The road to the presidio led from Dupont street, through the "puertezuela," the little pass between the hills at Pacific and Jones streets, and past the Laguna Pequeña. This was also an excursion for those who wished to get away for a moment from the strenuous life of the sordid town. Past the long adobe barracks and cottages of the presidio the rider takes his way to the old Spanish fort upon the cliff that overhangs the foamy beach. The gray crum- bling walls and mouldering ramparts that once echoed to the tread of "the swart commander in his leathern jerkin"; the decaying gun carriage with wheel half buried in the weeds and grass; the weather-worn embrasures that once framed the face of seaward-gazing sentry, now but the basking-place where seabirds rest and blink in the sunlight, all charm to rest, to forgetfulness of the present in the dream of the past.
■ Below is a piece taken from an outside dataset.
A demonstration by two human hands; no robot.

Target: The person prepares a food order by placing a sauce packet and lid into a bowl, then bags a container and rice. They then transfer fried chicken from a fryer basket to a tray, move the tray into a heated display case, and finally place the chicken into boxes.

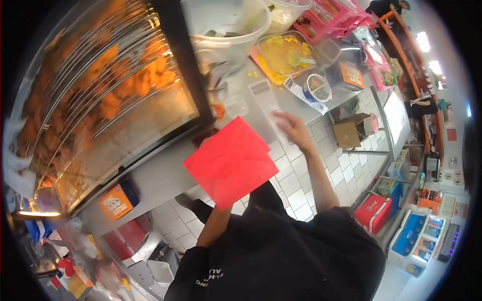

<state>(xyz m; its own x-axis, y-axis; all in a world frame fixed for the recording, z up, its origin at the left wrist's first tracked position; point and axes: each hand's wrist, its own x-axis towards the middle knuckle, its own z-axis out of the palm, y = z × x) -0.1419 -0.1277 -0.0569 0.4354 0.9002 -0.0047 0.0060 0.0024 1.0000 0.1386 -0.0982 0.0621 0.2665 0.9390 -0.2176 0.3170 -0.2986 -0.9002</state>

" --- the dying glow of Spanish glory The sunset dream and last!"


617


THE ROAD TO THE MISSION


From Dupont street (Calle de la Fundacion) another road led southward to the mission. This wound in and around the sand-hills reaching the line of Mission street, thence to the Mission Dolores. Another road or path to the mission was along Kearny, up Bush street to the hill, down Stockton street, where on the corner of Sutter, the rider (of 1851) came suddenly upon a most beautiful dwelling with porch, veranda, door-yard, and flowers, lying in the warm sunlight "like a sweet bit of our old home spirited across the continent by fairy's wand." This house was made in Boston for Judge Burritt and shipped to San Francisco. It occupied the fifty vara lot on the northwest corner of Sutter and Stock- ton streets .* Dr. A. J. Bowie lived here many years. It was afterwards added to and used as a beer garden, where light opera was given in the evening, and was known as the Vienna Gardens.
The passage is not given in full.